Uma tenente foi quem levou a documentação inicial que embasou a
apuração.
Lilian
foi procurada, mas não quis conversar com a reportagem da Gazeta
do Povo sobre o assunto. O setor de relações públicas do
Corpo de Bombeiros foi procurado e, por meio da assessoria da
Secretaria da Secretaria de Estado da Segurança Pública e
Administração Penitenciária (Sesp), solicitou que a reportagem
procurasse o comando da unidade onde Lilian trabalha. A reportagem
telefonou para o 7.º Grupamento no começo da tarde desta
terça-feira, mas ninguém atendeu.
Incoerência
da corporação
O
grupamento onde Lilian trabalha sofreu com uma série de problemas
estruturais recentemente. Reportagem da Tribuna do Paraná, em
junho deste ano, a
unidade trabalhou somente com uma viatura para atender toda região
norte da capital(Santa
Felicidade, Pilarzinho, Bairro Alto, Alto da XV), além de municípios
da região metropolitana, como Colombo e Campo Largo.
Para
o presidente da União dos Praças do Corpo de Bombeiros do Paraná
(UPCB), Henri Francis, a decisão da apuração foi equivocada porque
todo servidor dos bombeiros, mesmo militar, tem o direito
constitucional de se manifestar. “No nosso entendimento não houve
exposição da instituição”, afirmou.
Segundo
ele, punir Lilian é injusto. “Estão preocupados com a imagem da
corporação, mas dão oito dias de prisão em razão de foto e
deixam população de metade da cidade sem atendimento do Siate
porque as viaturas estavam em manutenção em junho”, afirmou
Francis.
Francis
afirmou que a profissional está sendo punida duas vezes, já que não
têm condições de trabalho adequado. “Ela é submetida a um
regulamento extremamente rígido e é deixada sem a mínima condição
de trabalho.
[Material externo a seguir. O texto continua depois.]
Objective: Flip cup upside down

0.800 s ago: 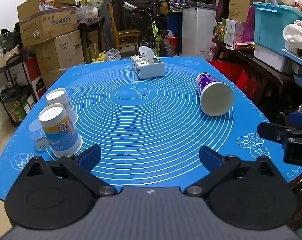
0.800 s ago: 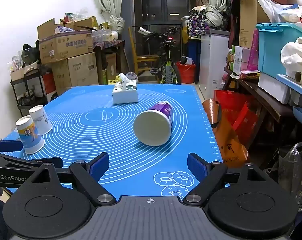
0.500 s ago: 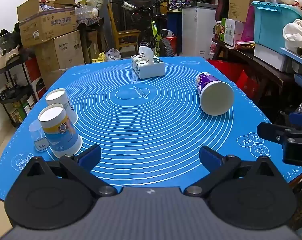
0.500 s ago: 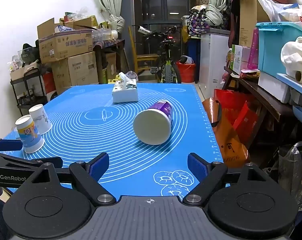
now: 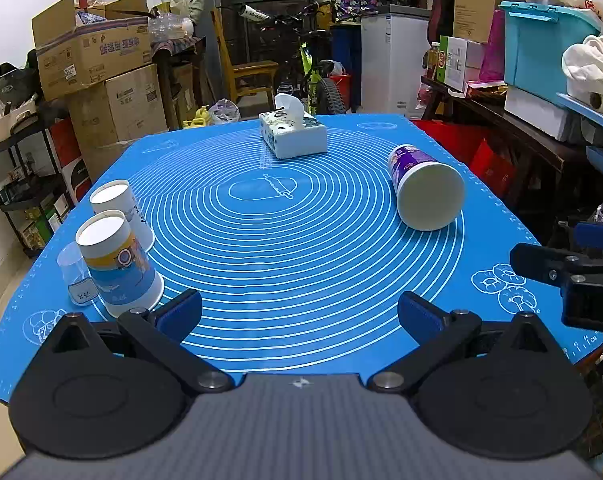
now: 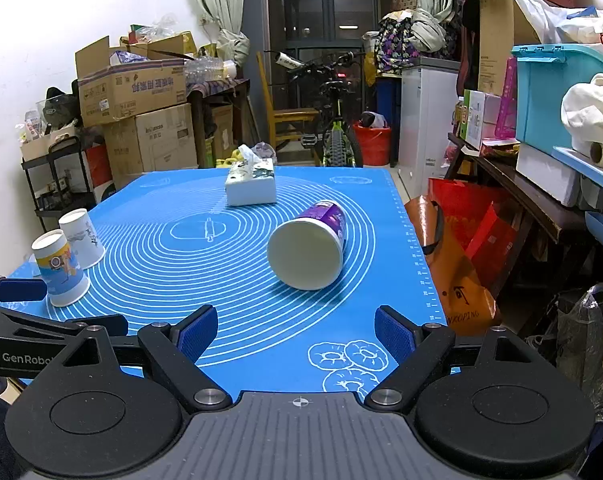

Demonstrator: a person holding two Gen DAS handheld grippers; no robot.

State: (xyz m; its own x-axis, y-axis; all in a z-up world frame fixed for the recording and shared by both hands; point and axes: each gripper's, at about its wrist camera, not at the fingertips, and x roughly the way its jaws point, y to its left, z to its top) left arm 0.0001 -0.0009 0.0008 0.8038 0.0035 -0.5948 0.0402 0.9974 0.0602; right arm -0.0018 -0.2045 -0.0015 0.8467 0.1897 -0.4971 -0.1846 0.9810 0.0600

O profissional é tolhido de direitos básicos, como o
direito a livre manifestação, como a Lilian, que dizia respeito à
vida dela e não afetaria em nada o bombeiro”, explicou.
Machismo
causou decisão injusta, aponta especialista
Na
opinião da consultora da Comissão de Estudos sobre Violência de
Gênero (Cevige), da seção paranaense da OAB, Vanessa Fogaça
Prateano, a punição aplicada a Lilian é reflexo do machismo e das
relações desiguais de gênero, presentes não apenas na Polícia
Militar ou no Corpo de Bombeiros, mas em todas as instituições
sociais.
“O
machismo e as relações desiguais de gênero como um todo estão
presentes em todos os espaços da sociedade, porque as desigualdades
entre homem e mulher, a inferiorização e a tentativa de controle do
corpo e da vida das mulheres são como o alicerce que fornece a
estrutura básica das nossas relações”, disse a militante
feminista.
Na
avaliação da Vanessa, as atividades da soldado fora do horário de
serviço e fora dos limites da instituição não dizem respeito à
corporação – e ela não deve ser punida por isso. “Ela não
cometeu nenhum crime, não ofendeu nem difamou, injuriou ou caluniou
ninguém, não expôs os colegas, não se utilizou das dependências
da instituição para fazer o ensaio, enfim, tudo o que ela fez
estava dentro dos limites da sua esfera privada”, comentou.
Vanessa
acredita que apenas uma educação igualitária entre homens em
mulheres pode mudar a cultura machista. “É o caminho que exige
mais esforços e mais tempo para ser concretizado, mas é o que mais
surtirá efeitos”, afirmou. Paralelamente, defendeu ela, é preciso
que haja mudanças nas instituições, abrindo caminhos para uma
formação mais humanizada, igualitária, pautada no respeito às
escolhas dos indivíduos, sem discriminações.